Saleh’s ratings have been profitable 65% of the time and each rating has generated a 12.5% return, on average. (See Chef’s Warehouse Stock Chart on TipRanks)

Datadog

Next on our list is cloud-based software company Datadog (DDOG), which recently reported market-beating fourth-quarter results. That said, investors were spooked by its revenue outlook for the first quarter and full year 2023. Macro uncertainties are impacting the cloud spending of Datadog’s larger customers, thus affecting its expansion rate.

Baird analyst William Power lowered his 2023 revenue estimate based on the company’s outlook. He also reduced his operating income forecast to reflect continued growth investments made by the company. (See Datadog Insider Trading Activity on TipRanks)

Nevertheless, Power remains bullish about the long-term prospects of Datadog, as the company has “one of the broadest platforms and a strong R&D engine.” The analyst also noted “strong enterprise trends,” with the company ending the fourth quarter with nearly 2,780 customers contributing annual recurring revenue of $100,000 or more, up from 2,010 customers last year.

Power maintained a buy rating on Datadog and a $100 price target.

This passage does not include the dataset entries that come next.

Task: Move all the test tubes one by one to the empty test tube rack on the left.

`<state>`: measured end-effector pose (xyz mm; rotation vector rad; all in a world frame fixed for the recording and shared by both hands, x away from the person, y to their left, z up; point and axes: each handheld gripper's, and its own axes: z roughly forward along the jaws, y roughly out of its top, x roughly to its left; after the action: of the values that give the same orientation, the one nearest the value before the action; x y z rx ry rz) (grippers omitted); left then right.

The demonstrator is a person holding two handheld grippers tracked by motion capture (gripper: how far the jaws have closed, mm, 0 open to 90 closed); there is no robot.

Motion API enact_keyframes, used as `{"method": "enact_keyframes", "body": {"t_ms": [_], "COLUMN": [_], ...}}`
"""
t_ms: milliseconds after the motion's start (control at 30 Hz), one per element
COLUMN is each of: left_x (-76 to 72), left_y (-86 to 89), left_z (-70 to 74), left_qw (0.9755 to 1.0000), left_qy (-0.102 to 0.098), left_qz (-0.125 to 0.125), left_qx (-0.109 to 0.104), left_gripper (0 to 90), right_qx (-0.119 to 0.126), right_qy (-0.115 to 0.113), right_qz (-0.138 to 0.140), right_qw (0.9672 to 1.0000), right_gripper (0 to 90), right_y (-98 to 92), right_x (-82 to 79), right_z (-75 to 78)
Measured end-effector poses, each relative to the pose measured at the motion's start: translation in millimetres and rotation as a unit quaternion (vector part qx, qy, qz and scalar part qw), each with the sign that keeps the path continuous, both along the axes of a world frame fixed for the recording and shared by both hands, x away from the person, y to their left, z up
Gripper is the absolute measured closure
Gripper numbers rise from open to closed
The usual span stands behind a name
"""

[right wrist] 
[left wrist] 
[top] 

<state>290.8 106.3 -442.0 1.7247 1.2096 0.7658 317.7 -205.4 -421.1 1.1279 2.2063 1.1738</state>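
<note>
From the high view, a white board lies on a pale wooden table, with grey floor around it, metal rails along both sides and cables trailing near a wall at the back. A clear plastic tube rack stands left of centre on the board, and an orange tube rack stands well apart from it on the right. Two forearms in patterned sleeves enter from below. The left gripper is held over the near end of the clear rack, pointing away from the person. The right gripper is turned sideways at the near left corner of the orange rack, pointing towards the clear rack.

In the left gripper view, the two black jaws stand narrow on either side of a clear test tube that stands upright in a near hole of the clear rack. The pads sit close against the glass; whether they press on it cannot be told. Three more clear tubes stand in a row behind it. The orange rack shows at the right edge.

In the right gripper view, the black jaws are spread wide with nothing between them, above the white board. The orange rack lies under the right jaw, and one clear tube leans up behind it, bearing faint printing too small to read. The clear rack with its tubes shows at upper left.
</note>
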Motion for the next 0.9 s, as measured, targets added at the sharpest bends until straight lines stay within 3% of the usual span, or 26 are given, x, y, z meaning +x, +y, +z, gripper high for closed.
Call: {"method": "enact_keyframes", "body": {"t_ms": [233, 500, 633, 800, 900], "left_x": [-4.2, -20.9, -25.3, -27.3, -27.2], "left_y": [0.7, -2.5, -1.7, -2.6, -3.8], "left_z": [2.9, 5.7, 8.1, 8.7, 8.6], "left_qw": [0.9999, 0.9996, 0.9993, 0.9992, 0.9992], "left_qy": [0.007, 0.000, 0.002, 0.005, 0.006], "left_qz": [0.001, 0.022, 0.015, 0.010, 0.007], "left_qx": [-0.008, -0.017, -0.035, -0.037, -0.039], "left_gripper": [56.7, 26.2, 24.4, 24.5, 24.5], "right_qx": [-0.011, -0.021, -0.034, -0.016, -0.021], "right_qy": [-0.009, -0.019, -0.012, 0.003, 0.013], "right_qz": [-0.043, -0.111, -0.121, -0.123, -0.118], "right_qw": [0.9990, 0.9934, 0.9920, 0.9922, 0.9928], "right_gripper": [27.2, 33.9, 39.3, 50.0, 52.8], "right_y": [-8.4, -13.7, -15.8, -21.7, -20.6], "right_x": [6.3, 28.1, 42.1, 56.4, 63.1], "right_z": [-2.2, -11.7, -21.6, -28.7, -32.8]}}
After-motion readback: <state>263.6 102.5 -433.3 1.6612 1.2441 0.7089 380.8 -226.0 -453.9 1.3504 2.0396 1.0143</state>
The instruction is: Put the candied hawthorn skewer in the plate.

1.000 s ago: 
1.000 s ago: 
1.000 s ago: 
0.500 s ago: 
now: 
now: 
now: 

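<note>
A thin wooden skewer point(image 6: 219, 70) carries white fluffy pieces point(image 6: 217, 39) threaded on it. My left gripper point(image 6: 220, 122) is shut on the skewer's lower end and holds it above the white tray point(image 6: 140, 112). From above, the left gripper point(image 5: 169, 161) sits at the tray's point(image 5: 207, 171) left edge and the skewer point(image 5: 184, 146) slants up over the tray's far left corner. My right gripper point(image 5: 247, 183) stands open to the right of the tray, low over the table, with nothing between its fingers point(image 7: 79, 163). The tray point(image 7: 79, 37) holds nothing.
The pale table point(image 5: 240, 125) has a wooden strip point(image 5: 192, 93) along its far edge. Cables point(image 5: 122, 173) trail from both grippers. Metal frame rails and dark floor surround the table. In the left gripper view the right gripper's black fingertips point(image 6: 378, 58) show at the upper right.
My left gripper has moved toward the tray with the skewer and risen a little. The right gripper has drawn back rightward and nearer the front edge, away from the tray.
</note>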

He ranks 268 among more than 8,000 analysts tracked on TipRanks. Moreover, 55% of his ratings have been profitable, with each rating generating a return of 15.5%, on average.    

Applied Materials

Applied Materials (AMAT) provides manufacturing equipment and software to makers of semiconductors, electronic devices and related industries. Despite the ongoing challenges in the semiconductor space, the company delivered better-than-expected fiscal first-quarter earnings.  

Cheering the results, CEO Gary Dickerson stated that the company’s resilience is backed by its “strong positions with leading customers at key technology inflections, large backlog of differentiated products and growing service business.”

Needham analyst Quinn Bolton increased his price target for Applied Materials to $135 from $120 and reiterated a buy rating following the recent results. Bolton noted that ICAPS (chips for IoT, Communications, Auto, Power and Sensors) “stole the show” in the report. (See Applied Materials Financial Statements on TipRanks)

“ICAPS was the main focus on the call as it was mentioned 56 times and rightfully so. AMAT has become incrementally more positive on ICAPS than it was last Q, as it is set to grow Y/Y in 2023 even in the face of China export restrictions,” Bolton said.

He further explained that the market growth of ICAPS is way higher than the leading edge chips this year due to “end market strength, higher capital intensity, and government incentives.”

Bolton’s convictions can be trusted, given that he is ranked number 1 among more than 8,300 analysts in the TipRanks database. Additionally, his track record of 70% profitable ratings, with each rating delivering an average return of 39.8%, is laudable.